What exactly are the benefits of using Generics? It's supposed to improve type safety and reduce the need for casts which, if applied incorrectly, can trigger run-time exceptions. So it's all about detecting more of your errors at compile time.

Well, I don't think we've been seeing those benefits. And the main reason for that is that in most cases, when we're processing sequences, we don't have any static knowledge of the kind of items we are dealing with.

Sure, when we process a particular XPath path expression, we know whether it's going to deliver nodes or atomic values. But when we write the Java code in Saxon to handle path expressions, all we know is that the result will always be a sequence of items.

There are some cases where particular kinds of expression only handle nodes, or only handle atomic values. For example, the input sequences for a union operator will always be sequences of nodes. It would be nice if we didn't have to handle a completely general sequence and cast every item to class NodeInfo. But it's an illusion to think we can get extra type safety that way. The operands of a union are arbitrary expressions, and the iterators returned by the subexpressions are going to be arbitrary iterators; there's no way we can translate the type-safety we are implementing at the XPath level into type-safe evaluators at the Java level.

It's particularly obvious that generics give us no type-safety at the API level. In s9api, XPathSelector.evaluate() returns an XdmValue. That's a lot better than the JAXP equivalent which just returns Object, but the programmer still has to do casting to convert the items in the return XdmValue to nodes, string, integers, or whatever. And there's no way we can change that; the XPath expression is supplied as a string at run-time, so it's only at run-time that we know what type of items it returns. If that's true at the API level, it's equally true internally. Any kind of expression can invoke any other kind of expression (that's what orthogonality in language design is about), which means that the interfaces between an expression and its subexpressions are always going to be general-purpose sequences whose item type is known only at execution time.

There are a couple of aspects of Java generics that cause us real pain.

The first is the XDM rule that every item is itself a Sequence. So if Sequence is a generic type, parameterized by Item type, and Item is a subclass of Sequence, then Item has to be itself a generic type parameterized by its own type. Rather than Item, it has to be Item<? extends Item>; or perhaps it should be Item<? extends Item<? extends Item>>, and so ad infinitum. And then StringValue extends Item<StringValue> and so on.
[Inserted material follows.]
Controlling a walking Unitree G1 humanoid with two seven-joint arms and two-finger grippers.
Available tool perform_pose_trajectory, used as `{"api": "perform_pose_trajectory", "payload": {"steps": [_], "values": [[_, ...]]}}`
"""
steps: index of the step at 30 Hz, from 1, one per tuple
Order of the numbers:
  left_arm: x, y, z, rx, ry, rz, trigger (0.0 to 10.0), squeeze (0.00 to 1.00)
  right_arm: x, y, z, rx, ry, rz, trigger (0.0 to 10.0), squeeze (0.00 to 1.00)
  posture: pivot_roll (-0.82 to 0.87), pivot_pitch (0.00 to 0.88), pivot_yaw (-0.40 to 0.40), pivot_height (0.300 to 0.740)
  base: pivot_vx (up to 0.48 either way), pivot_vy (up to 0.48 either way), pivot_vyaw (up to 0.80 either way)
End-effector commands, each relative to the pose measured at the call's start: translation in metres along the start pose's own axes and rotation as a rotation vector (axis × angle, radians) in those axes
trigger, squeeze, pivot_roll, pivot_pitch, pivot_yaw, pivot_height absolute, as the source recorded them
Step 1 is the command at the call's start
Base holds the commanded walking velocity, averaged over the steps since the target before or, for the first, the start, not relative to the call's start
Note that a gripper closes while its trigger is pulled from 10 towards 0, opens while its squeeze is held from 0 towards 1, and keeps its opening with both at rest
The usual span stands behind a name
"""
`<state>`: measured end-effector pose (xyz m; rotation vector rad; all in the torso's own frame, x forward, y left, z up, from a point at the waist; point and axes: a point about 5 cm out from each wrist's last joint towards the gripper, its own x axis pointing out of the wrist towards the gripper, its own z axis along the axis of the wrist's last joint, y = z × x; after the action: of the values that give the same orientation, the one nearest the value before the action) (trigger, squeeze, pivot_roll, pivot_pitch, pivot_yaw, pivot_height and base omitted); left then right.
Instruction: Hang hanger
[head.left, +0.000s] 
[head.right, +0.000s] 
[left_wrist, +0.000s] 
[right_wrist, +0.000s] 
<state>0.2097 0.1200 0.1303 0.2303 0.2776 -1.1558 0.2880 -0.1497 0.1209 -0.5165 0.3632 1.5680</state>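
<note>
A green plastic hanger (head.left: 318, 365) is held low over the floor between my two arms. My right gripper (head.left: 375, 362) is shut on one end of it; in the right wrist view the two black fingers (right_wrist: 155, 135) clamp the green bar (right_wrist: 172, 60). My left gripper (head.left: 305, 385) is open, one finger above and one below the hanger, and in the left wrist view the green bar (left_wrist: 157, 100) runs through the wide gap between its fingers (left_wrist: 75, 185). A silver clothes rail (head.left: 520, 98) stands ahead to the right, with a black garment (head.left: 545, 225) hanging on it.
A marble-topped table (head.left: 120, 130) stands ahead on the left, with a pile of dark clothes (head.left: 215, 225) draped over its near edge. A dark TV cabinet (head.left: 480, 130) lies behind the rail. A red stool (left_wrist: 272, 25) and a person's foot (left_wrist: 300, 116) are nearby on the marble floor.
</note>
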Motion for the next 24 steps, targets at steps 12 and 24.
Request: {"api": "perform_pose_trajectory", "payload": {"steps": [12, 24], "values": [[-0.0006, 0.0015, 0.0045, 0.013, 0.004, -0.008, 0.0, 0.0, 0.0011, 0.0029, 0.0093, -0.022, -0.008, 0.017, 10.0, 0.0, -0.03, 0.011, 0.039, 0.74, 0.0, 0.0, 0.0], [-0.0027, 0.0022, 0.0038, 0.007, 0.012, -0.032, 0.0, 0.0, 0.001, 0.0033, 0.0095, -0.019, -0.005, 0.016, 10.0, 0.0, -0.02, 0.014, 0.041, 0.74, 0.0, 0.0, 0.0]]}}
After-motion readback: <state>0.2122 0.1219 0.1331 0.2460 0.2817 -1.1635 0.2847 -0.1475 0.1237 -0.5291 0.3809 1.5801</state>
We found ways around that conundrum, but the complexity is horrendous; it certainly doesn't achieve the goal of making it easier to write correct code.
The second is arrays. Arrays don't play at all well with generics; you can't create an array of a generic type, for example. And yet there are lots of places where it's useful to use arrays, and some where arrays are the only option. VarArgs functions, for example, present their arguments as an array. In some cases we wanted to carry on using arrays (rather than lists) for compatibility, in other cases we want to use them for convenience or for performance. The natural signature for a function call, for example is public Sequence call(Context context, Sequence[] args). There's no way we can refine this in a way that passes static information about the argument types from the caller to the callee, because we're using the same Java signature for all XPath functions.
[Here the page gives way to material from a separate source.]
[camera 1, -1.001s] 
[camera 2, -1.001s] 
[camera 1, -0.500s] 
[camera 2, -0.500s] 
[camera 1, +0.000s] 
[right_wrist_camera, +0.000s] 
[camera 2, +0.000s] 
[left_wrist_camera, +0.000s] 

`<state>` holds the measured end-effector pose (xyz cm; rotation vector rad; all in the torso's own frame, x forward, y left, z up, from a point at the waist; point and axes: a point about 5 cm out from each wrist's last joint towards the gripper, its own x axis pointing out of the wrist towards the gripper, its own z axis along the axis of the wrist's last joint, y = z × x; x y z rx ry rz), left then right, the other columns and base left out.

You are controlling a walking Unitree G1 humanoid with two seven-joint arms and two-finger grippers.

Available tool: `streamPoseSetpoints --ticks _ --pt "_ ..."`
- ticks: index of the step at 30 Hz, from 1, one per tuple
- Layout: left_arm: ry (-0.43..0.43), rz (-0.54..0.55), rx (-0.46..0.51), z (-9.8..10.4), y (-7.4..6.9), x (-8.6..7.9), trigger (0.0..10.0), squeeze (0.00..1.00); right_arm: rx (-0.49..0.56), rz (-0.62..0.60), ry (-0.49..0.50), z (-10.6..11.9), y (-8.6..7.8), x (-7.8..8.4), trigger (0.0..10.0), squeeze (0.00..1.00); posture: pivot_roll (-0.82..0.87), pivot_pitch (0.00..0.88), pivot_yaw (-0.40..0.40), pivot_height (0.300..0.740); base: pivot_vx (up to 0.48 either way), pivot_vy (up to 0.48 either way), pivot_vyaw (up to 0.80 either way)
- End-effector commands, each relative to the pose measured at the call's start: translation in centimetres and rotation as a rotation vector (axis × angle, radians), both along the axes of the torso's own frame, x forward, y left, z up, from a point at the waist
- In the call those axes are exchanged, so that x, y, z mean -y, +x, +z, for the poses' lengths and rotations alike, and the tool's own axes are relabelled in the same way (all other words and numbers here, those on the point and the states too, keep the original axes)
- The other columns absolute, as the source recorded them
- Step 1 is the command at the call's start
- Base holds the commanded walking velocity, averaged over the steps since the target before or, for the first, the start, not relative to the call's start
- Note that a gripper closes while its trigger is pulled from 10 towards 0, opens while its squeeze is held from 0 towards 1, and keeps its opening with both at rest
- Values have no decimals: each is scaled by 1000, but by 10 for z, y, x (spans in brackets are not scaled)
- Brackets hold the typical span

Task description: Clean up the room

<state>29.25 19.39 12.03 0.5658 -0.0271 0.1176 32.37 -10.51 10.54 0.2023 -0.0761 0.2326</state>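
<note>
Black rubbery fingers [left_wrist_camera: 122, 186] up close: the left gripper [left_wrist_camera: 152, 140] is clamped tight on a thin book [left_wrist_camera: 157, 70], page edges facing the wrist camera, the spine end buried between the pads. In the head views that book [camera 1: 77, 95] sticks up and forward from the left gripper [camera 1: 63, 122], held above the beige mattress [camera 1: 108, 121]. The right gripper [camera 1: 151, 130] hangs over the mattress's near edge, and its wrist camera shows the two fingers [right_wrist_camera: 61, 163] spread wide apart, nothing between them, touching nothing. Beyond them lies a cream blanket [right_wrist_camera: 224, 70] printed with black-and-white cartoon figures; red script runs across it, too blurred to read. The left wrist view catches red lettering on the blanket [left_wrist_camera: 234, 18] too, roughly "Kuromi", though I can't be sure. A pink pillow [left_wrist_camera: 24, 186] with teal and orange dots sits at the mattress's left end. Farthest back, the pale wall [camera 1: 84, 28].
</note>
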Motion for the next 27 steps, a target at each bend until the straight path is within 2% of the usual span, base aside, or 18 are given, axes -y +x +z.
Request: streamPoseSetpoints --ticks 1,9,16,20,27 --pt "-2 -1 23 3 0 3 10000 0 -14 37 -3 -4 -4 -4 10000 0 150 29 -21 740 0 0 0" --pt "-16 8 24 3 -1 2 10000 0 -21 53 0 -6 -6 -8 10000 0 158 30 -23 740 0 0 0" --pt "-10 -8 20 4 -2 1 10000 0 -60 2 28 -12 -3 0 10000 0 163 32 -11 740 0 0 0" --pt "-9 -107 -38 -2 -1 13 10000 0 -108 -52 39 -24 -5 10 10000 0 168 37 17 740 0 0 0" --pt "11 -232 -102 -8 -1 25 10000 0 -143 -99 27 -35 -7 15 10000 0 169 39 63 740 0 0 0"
But having got Generics working, at great effort, in 9.9, should we retain them or drop them?

One reason I'm motivated to drop them is .NET. We have a significant user base on .NET, but we have something of a potential crisis looming in terms of ongoing support for this platform. Microsoft appear to be basing their future strategy around .NET Core, allowing .NET Framework to fade away into the sunset. But the technology we use for bridging to .NET, namely IKVM, only supports .NET Framework and not .NET Core; and Jeroen Frijters who single-handedly developed IKVM and supported it for umpteen years (with no revenue stream to support it) has thrown in the towel and is no longer taking it forward. So we're looking at a number of options for a way forward on .NET. One of these is source code conversion; and to make source code conversion viable without forking the code, we need to minimise our dependencies on Java features that don't translate easily to C#. Notable among those features is generics.

In the short term, I think I'm going to roll back the use of generics in selected areas where they are clearly more trouble than they are worth. That's particularly true of Sequence and its subclasses, including Item. For SequenceIterator it's probably worth keeping generics for the time being, but we'll keep that under review.